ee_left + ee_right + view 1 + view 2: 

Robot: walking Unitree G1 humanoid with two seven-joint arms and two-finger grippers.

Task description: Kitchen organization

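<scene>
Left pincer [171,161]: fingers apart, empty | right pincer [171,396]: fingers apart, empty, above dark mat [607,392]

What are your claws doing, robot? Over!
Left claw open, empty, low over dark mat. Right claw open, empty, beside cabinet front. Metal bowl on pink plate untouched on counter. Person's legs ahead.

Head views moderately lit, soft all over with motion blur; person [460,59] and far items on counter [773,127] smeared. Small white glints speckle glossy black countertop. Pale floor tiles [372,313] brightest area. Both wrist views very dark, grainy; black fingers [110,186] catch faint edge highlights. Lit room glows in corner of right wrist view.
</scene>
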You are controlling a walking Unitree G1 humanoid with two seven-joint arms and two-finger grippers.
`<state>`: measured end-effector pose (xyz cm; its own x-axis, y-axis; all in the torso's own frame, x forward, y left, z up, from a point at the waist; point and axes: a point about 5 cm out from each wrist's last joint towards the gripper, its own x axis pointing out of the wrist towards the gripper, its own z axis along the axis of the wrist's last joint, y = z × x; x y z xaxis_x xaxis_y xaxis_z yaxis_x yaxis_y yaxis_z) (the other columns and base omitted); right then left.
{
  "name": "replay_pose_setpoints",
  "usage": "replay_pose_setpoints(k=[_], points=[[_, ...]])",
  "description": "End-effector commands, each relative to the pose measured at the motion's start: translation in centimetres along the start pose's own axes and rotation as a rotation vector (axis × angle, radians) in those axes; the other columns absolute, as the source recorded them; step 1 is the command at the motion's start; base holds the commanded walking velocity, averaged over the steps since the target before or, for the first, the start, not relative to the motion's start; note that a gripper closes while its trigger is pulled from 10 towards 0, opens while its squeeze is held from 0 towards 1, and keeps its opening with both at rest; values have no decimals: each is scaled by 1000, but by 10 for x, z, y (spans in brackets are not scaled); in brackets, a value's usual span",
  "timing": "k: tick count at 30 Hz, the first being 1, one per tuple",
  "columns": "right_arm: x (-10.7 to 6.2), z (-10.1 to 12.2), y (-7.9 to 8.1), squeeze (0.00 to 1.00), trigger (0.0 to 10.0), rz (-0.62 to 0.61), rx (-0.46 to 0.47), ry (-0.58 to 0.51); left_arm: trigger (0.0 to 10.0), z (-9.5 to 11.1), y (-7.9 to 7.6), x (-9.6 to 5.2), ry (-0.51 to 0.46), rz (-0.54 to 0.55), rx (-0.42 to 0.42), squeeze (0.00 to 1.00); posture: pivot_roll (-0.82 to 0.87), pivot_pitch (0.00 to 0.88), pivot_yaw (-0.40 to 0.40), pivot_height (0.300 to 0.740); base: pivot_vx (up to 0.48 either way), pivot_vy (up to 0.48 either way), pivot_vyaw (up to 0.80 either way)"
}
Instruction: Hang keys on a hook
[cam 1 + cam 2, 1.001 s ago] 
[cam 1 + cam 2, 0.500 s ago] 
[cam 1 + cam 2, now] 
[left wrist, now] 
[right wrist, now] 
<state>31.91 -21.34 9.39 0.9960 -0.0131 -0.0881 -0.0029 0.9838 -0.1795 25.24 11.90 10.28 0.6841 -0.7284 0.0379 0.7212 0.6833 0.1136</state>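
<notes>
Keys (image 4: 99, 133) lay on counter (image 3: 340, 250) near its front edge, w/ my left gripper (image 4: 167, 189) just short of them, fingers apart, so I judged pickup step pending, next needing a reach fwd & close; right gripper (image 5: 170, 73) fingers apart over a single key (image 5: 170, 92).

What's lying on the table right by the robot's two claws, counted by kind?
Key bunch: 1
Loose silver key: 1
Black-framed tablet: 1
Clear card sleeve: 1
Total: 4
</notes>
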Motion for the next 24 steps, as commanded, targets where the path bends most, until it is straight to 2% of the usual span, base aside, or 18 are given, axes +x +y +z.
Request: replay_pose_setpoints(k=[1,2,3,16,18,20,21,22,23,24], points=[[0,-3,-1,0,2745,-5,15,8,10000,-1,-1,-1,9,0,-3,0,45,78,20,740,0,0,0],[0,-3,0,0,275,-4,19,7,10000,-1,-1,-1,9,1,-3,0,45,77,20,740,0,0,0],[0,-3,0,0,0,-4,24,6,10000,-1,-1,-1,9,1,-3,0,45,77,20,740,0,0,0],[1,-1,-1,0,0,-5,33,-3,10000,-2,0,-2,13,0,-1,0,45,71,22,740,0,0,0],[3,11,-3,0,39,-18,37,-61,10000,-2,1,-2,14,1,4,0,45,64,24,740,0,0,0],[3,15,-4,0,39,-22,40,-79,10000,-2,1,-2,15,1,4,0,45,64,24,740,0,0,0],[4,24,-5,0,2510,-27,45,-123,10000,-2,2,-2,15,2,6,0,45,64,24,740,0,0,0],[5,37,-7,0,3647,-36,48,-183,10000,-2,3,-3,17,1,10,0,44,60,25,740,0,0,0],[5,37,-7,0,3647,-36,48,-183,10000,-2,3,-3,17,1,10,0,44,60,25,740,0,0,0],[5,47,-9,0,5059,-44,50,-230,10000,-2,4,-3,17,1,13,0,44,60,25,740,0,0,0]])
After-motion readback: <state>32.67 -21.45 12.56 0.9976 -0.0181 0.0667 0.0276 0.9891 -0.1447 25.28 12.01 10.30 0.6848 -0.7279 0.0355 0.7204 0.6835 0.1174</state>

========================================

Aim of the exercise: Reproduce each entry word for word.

Finished task:
ee_left + ee_right + view 1 + view 2: 

Robot: walking Unitree G1 humanoid with two seven-joint arms and two-finger grippers.

Task description: Kitchen organization

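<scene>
Left pincer [171,161]: fingers apart, empty | right pincer [171,396]: fingers apart, empty, above dark mat [607,392]

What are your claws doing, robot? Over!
Left claw open, empty, low over dark mat. Right claw open, empty, beside cabinet front. Metal bowl on pink plate untouched on counter. Person's legs ahead.

Head views moderately lit, soft all over with motion blur; person [460,59] and far items on counter [773,127] smeared. Small white glints speckle glossy black countertop. Pale floor tiles [372,313] brightest area. Both wrist views very dark, grainy; black fingers [110,186] catch faint edge highlights. Lit room glows in corner of right wrist view.
</scene>
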You are controlling a walking Unitree G1 humanoid with two seven-joint arms and two-finger grippers.
`<state>`: measured end-effector pose (xyz cm; its own x-axis, y-axis; all in the torso's own frame, x forward, y left, z up, from a point at the waist; point and axes: a point about 5 cm out from each wrist's last joint towards the gripper, its own x axis pointing out of the wrist towards the gripper, its own z axis along the axis of the wrist's last joint, y = z × x; x y z xaxis_x xaxis_y xaxis_z yaxis_x yaxis_y yaxis_z) (the other columns and base omitted); right then left.
{
  "name": "replay_pose_setpoints",
  "usage": "replay_pose_setpoints(k=[_], points=[[_, ...]])",
  "description": "End-effector commands, each relative to the pose measured at the motion's start: translation in centimetres along the start pose's own axes and rotation as a rotation vector (axis × angle, radians) in those axes; the other columns absolute, as the source recorded them; step 1 is the command at the motion's start; base holds the commanded walking velocity, averaged over the steps since the target before or, for the first, the start, not relative to the motion's start; note that a gripper closes while its trigger is pulled from 10 towards 0, opens while its squeeze is held from 0 towards 1, and keeps its opening with both at rest; values have no decimals: each is scaled by 1000, but by 10 for x, z, y (spans in brackets are not scaled); in brackets, a value's usual span",
  "timing": "k: tick count at 30 Hz, the first being 1, one per tuple",
  "columns": "right_arm: x (-10.7 to 6.2), z (-10.1 to 12.2), y (-7.9 to 8.1), squeeze (0.00 to 1.00), trigger (0.0 to 10.0), rz (-0.62 to 0.61), rx (-0.46 to 0.47), ry (-0.58 to 0.51); left_arm: trigger (0.0 to 10.0), z (-9.5 to 11.1), y (-7.9 to 7.6), x (-9.6 to 5.2), ry (-0.51 to 0.46), rz (-0.54 to 0.55), rx (-0.42 to 0.42), squeeze (0.00 to 1.00); posture: pivot_roll (-0.82 to 0.87), pivot_pitch (0.00 to 0.88), pivot_yaw (-0.40 to 0.40), pivot_height (0.300 to 0.740); base: pivot_vx (up to 0.48 either way), pivot_vy (up to 0.48 either way), pivot_vyaw (up to 0.80 either way)"
}
Instruction: Hang keys on a hook
[cam 1 + cam 2, 1.001 s ago] 
[cam 1 + cam 2, 0.500 s ago] 
[cam 1 + cam 2, now] 
[left wrist, now] 
[right wrist, now] 
<state>31.91 -21.34 9.39 0.9960 -0.0131 -0.0881 -0.0029 0.9838 -0.1795 25.24 11.90 10.28 0.6841 -0.7284 0.0379 0.7212 0.6833 0.1136</state>
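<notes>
Keys (image 4: 99, 133) lay on counter (image 3: 340, 250) near its front edge, w/ my left gripper (image 4: 167, 189) just short of them, fingers apart, so I judged pickup step pending, next needing a reach fwd & close; right gripper (image 5: 170, 73) fingers apart over a single key (image 5: 170, 92).

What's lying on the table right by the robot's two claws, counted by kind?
Key bunch: 1
Loose silver key: 1
Black-framed tablet: 1
Clear card sleeve: 1
Total: 4
</notes>
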Motion for the next 24 steps, as commanded, targets where the path bends most, until it is straight to 2% of the usual span, base aside, or 18 are given, axes +x +y +z.
Request: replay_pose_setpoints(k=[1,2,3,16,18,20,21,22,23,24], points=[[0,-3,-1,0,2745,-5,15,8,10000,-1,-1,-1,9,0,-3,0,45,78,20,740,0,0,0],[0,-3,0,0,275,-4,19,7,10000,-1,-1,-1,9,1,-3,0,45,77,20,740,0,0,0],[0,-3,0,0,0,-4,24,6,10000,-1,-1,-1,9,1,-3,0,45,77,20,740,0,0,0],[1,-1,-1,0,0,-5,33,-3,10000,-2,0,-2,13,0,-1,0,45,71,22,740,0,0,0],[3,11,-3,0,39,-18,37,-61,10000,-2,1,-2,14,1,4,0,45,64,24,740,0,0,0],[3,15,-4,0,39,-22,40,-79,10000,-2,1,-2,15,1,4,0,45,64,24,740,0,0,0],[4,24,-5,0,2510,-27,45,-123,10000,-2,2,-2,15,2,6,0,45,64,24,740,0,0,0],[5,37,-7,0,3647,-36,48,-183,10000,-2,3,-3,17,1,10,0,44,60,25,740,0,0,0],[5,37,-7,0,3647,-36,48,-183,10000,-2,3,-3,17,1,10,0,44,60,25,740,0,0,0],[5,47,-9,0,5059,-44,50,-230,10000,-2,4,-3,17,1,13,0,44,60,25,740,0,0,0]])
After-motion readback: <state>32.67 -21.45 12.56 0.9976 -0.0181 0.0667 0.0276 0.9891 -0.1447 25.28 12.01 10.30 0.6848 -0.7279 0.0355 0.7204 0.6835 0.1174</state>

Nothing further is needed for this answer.